After months of only seeing loved ones through video calls and window visits, many families want nursing homes and long-term care facilities to start allowing face to face visits.
An Executive Order from Governor Stitt's office allows care facilities to open based on the number of positive cases in each county and the number of new COVID cases needs to decrease or at least stabilize for 14 days before facilities in that county can begin to re-open.
"We've done a couple of window visits, sometimes they help and sometimes they don't because she wants to hug us and hold her dog and that touch that's not there anymore because they're locked down," said Alicia Campbell.
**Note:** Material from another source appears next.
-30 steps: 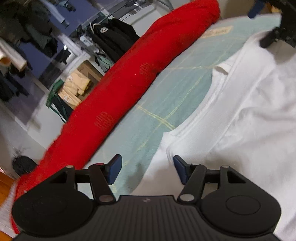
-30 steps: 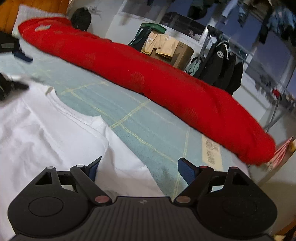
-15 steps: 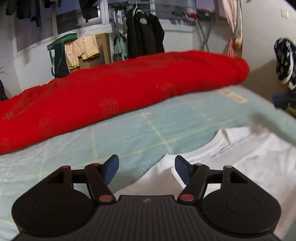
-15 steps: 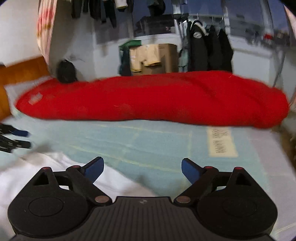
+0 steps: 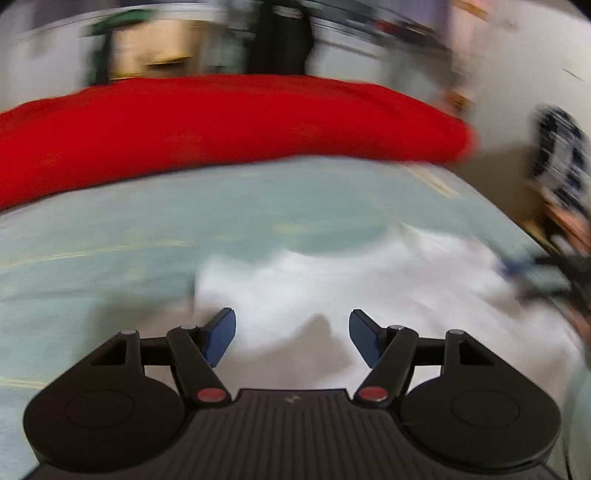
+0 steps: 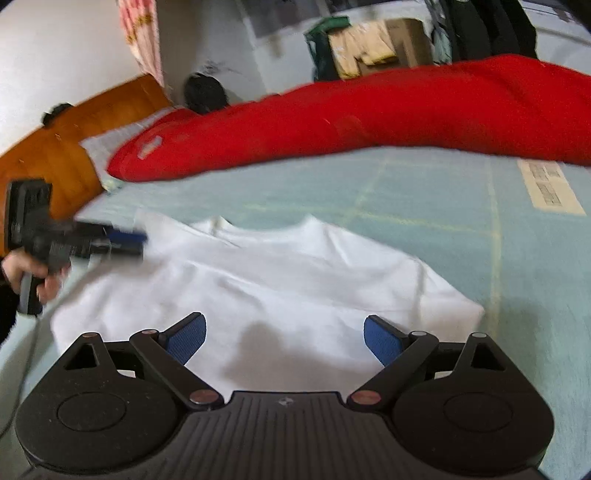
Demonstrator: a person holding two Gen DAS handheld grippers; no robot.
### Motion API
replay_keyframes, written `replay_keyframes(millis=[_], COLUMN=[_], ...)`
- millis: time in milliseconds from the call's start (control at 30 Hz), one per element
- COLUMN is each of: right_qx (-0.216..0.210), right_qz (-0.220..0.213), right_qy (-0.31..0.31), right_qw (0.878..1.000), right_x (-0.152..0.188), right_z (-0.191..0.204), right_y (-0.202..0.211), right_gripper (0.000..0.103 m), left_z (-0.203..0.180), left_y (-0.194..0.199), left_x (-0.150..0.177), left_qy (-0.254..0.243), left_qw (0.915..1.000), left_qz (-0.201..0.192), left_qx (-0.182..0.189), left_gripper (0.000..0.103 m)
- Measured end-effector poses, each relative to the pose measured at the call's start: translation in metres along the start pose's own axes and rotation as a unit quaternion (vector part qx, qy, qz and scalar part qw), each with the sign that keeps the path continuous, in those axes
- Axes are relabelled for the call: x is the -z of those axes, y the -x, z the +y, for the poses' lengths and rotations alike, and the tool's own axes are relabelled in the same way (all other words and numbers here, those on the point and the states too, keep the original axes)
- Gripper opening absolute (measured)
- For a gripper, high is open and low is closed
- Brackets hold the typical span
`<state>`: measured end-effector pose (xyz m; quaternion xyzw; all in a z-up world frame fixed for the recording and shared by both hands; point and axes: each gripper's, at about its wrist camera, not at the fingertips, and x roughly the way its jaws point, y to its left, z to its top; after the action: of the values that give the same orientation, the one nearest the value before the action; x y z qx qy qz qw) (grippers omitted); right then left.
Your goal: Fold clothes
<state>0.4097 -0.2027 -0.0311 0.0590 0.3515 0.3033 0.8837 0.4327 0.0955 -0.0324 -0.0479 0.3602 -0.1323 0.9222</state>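
Note:
A white garment [image 6: 295, 280] lies flattened on the pale green bed sheet [image 6: 443, 206], its neckline toward the red roll. My right gripper [image 6: 284, 336] hovers over the garment's near edge, open wide, with nothing between its blue pads. The left gripper [image 6: 122, 240] shows in the right wrist view at the garment's left edge, held by a hand [image 6: 33, 273]. In the blurred left wrist view my left gripper [image 5: 291, 332] stands open above the white garment [image 5: 332, 288], with nothing between its pads. The right gripper [image 5: 535, 269] appears there at the far right.
A long red rolled blanket [image 6: 369, 122] runs across the far side of the bed. A wooden headboard [image 6: 74, 147] stands at the left. Beyond the bed are a cardboard box with clothes [image 6: 376, 44] and dark jackets [image 6: 487, 29]. A printed label [image 6: 546, 188] lies on the sheet.
Both views have rolled from tilted to nearly level and swung across the bed. The right jaws have widened a little. The white garment now lies in front of both grippers.

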Motion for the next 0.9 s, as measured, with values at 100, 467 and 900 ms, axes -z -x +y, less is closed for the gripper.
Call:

Campbell said she is worried about her mother, Carolyn Brown who is in a nursing home and the possibility that her care is falling through the cracks.
"I just wish they would take another look at it. Maybe re-evaluate the fact that we could go in, maybe one family member per resident once a week, even wear the proper PPE of course," said Campbell.
Even though Alicia's mom is not in a Diakonos Group facility, they are seeing the same type of requests.
"That sounds like a good idea, having one designated family member coming in," Kimberly Green, COO of Diakonos Group said. "However that's one person, one extra person per resident that would be coming into the building and that risk of exposure is significant,."
Diakonos Group owns 20 nursing home and long term care facilities across Oklahoma. Green said she understands the pain Alicia is going through.
"It's been since March since I got to hug my mom and my dad and that is devastating to me," said Green.
Since Governor Stitt's executive order to follow CDC guidelines, Green said their facilities have gotten creative with video calls, window visits, and even video game nights. She said residents want to see their families, but said they have their own requests too.
"They're watching the news and they don't want us to open up the doors yet. They want things to be more stable as well," said Green.
Campbell believes some of the elderly residents are willing to risk it to see their loved ones again.
"They want to see their family members, they want to see their pets, they want to go outside," said Campbell.